2.内部不正防止に関する組織の体制のあり方
(1)組織の責任・権限を実効的に確保し、全社的に対応することが必要。
(2)内部不正対策を具体的に計画し、実施する責任・権限の確保
(3)経営層が定める基本方針に基づき、組織全体の立場から内部不正対策の計画を承認し、実施を統制する責任・権限の確保
(4) 経営層の不正に対する対策と透明性を確保し、内部不正対策のマネジメントシステムを実効的に機能させることが必要。
3.内部不正防止対策の課題
(1)個人情報以外の重要情報の特定、管理は未実施の場合、特に必要。
(2)悪意の内部不正対策は、低コストの従業員教育に軸足を置きつつ、悪意による部分は技術的対策でカバーする等、コストと効果を最適化する対策の整備が必要。
(3)中途退職者、中途採用者の内部不正に対応できる対策(アクセスログの活用等)が必要。
判明した実態の例
1.情報漏えいに関する内部不正防止の体制
組織全体に対する責任部門がリスク・コンプライアンス部門である場合と、情報システム・セキュリティ管理部門である場合が約4割ずつでほぼ同等であることが分かった(図1)。また、内部不正防止の主管部門の統括の下、連携して対策や事後対応にあたっている部門の実態は図2の通り。内部不正防止体制を問うインタビュー調査からは、いずれが責任部門となる場合でも、法務・知財部門、営業・事業部門といった関連部門との協働や緊密な連携による組織全体のガバナンス構築が望まれることが分かった。
(図2の母数1082はQ20の「連携して対策や事後対応にあたっている関連部門」において「わからない」を回答した8.2%を除いたもの。)
2.経営層が内部不正リスクを優先度の高い経営課題として捉えている割合
「捉えられている」と答えた回答者の割合はほぼ40%に留まっており、高い水準に達していない。
3.重要情報を特定するための仕組作り
個人情報以外の重要情報を特定する仕組みを持つ企業は半数に満たない(図4)。重要情報とは、個人情報を含む営業秘密や限定提供データなど組織の活動にとって重要な情報を指す。重要情報の特定は、内部不正を防止し、企業の秘密情報を保護するための基本的な取組みである。個人情報以外についても、情報を適切に区分し、管理する仕組みを構築することが重要。
4.中途退職者に課す秘密保持義務の実効性を高める対策
秘密保持義務の内部規則を定め就業規則で順守を求めること、秘密保持義務契約書や誓約書を提出すること、就業規則に退職後の定めを規定すること等が中心となっている。これらの対策は契約の締結や内規の作成・順守に関わる基本的なものですが実施の割合は半数に達していない(図5)。

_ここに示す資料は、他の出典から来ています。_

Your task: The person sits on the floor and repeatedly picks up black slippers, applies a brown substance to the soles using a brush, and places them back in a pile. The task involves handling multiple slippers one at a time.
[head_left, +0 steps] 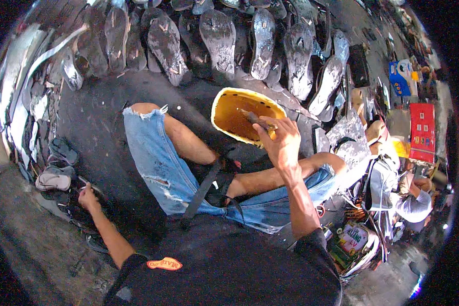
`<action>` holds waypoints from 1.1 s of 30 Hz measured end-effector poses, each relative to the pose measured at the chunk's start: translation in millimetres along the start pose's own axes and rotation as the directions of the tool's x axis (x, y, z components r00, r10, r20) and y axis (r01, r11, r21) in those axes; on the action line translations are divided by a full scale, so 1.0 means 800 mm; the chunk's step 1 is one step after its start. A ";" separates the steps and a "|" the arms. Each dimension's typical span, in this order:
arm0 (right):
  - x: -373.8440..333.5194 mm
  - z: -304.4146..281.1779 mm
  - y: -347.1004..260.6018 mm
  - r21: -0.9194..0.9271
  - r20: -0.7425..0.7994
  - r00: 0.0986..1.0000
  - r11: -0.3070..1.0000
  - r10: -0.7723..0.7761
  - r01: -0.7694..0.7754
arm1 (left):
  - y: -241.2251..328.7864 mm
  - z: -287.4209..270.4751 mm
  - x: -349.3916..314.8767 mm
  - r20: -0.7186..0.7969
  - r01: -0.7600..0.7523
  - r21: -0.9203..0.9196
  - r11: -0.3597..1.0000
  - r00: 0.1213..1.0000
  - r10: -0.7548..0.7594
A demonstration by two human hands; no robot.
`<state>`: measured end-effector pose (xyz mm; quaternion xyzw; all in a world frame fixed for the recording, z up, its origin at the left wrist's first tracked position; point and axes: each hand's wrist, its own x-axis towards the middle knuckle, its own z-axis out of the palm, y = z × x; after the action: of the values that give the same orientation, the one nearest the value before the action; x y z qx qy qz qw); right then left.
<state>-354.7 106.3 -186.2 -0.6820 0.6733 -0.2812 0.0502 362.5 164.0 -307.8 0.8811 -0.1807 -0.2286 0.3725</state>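
Note:
My right hand (281, 143) is closed around a short brush (252, 117), whose dark end reaches into an open tub (220, 121). This tub has a thick, yellow crusted rim and amber-brown, glue-like stuff inside. Out to the left, my left hand (89, 198) has its fingers pinched together beside a small heap of sandals (55, 179). A thin pale edge shows at those fingertips, but what it belongs to is unclear. Some of the sandals there are dark, one pinkish-grey.
Rows of dark sandal soles (218, 38) with whitish patches line the far side. Dark sheeting (107, 109) lies under my bent legs. On the right are a red box (422, 132), a blue box (400, 78) and a green tin (349, 242). Another person (415, 204) sits beyond.

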 end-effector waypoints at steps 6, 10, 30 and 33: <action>-0.003 -0.070 0.026 0.661 -0.193 0.721 0.631 0.665 -0.405 | 0.172 0.030 -0.209 0.181 -0.492 -0.033 0.870 0.853 0.490; -0.055 -0.077 0.055 0.240 -0.141 0.796 0.801 0.588 -0.549 | 0.229 0.109 -0.378 0.456 -0.876 0.065 0.479 0.453 0.766; 0.099 -0.059 -0.116 0.426 -0.379 0.925 0.886 -0.011 0.185 | 0.260 0.194 -0.486 0.926 0.692 -0.332 0.641 0.112 0.359; 0.028 -0.054 -0.126 0.395 -0.349 0.915 0.854 -0.202 0.339 | 0.271 0.195 -0.480 0.912 0.647 -0.408 0.644 0.261 0.315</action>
<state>-285.5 107.6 -97.9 -0.6912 0.4862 -0.5308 0.0641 -72.2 119.2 -141.0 0.3378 -0.1464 -0.7992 0.4752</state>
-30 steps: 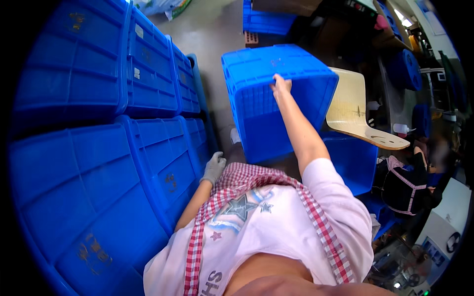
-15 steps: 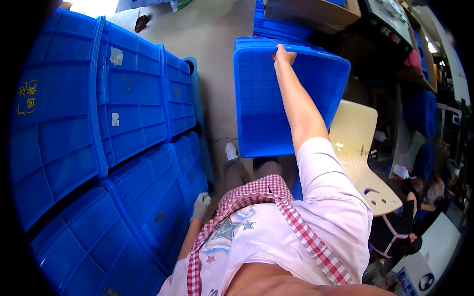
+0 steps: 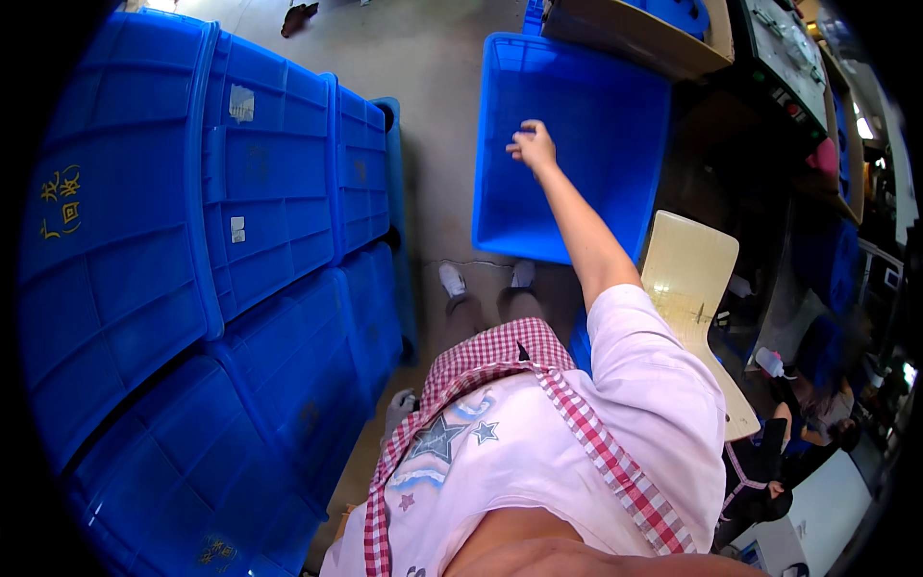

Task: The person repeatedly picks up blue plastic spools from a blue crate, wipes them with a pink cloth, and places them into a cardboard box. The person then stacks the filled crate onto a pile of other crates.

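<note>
An empty-looking blue plastic crate (image 3: 586, 183) lies ahead of me, its open top facing me. My right hand (image 3: 534, 147) hovers over its opening with the arm stretched out. The fingers are loosely bent and apart, and nothing is in them. My left hand (image 3: 400, 406), in a pale glove, hangs low by my apron, near the stacked blue crates (image 3: 264, 192). Its fingers are partly hidden and too small to read.
Large blue crates stand stacked along my left, on a blue base (image 3: 396, 192). To the right are a pale wooden chair (image 3: 687, 279) and a cardboard box (image 3: 644, 43) holding blue things. Other people (image 3: 760, 481) sit at the far right.
My right hand has let go of the crate's far rim and drawn back over its opening. The crate now sits farther ahead. My left hand has shifted slightly toward my body.
</note>
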`<state>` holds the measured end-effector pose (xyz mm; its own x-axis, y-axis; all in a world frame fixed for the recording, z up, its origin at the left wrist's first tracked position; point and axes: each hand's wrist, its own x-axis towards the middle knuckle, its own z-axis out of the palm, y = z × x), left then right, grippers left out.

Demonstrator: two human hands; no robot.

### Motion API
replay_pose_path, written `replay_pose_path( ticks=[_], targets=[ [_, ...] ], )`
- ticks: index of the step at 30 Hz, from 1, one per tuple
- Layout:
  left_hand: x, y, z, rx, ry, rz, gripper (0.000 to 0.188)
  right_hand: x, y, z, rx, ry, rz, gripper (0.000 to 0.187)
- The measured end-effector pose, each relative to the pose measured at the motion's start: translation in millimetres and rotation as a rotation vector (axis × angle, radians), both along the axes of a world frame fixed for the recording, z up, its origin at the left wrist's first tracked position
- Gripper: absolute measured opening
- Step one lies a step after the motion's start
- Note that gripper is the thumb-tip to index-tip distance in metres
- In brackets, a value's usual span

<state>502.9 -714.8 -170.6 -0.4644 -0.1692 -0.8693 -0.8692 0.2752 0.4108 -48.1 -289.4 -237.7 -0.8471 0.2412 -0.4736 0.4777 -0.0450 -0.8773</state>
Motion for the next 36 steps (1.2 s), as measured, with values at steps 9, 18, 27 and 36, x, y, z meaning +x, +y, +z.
replay_pose_path(
  ticks=[9,18,27,36],
  targets=[
    [-146.4,-13.0,43.8,0.036,0.118,-0.023,0.031,279.7,16.1,-0.1,0.171,-0.766,0.201,0.03],
    [-299.7,-93.2,79.1,-0.072,0.267,-0.165,0.03,188.5,-62.6,50.3,0.026,-0.677,0.281,0.027],
    [-453.8,-69.9,76.8,-0.043,0.356,-0.067,0.029,-25.4,-83.4,36.6,0.232,-0.488,0.503,0.049],
    [-636.4,10.2,42.9,0.072,0.391,0.163,0.028,-192.8,-53.2,5.0,0.242,-0.539,1.254,0.095]
  ],
)
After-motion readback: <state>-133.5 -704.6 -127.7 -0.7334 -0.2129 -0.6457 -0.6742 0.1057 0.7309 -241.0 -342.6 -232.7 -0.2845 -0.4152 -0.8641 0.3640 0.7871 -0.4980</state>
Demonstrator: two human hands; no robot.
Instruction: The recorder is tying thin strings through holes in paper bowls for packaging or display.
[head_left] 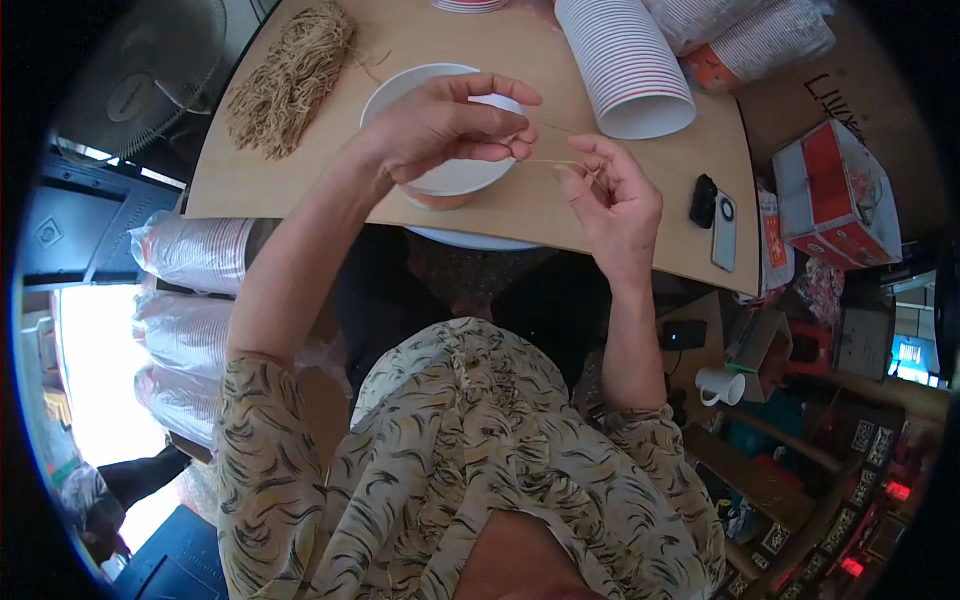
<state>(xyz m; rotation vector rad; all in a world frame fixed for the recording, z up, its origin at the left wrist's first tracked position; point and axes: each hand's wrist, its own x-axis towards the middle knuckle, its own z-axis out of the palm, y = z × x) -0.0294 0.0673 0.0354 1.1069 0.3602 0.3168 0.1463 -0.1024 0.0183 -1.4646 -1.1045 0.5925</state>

5.組織の責任や権限の明確化、情報セキュリティポリシー、規定の整備状況
経営リソースの配分等のIT領域の対策はある程度進んでいた一方、内部不正防止に特化した社内ポリシーや規定の整備等は限定的である(図6)。
6.注力することにより効果が期待できる対策(インタビュー調査から)
- (1)内部不正リスクが重要な経営課題であるという認識を企業に浸透させることで対策の進展が期待できる。
- (2)経営層、組織全体の責任者等が事業リスクを強く認識するためには、営業秘密漏えい等の事案/インシデントを事例として学ぶことが有効。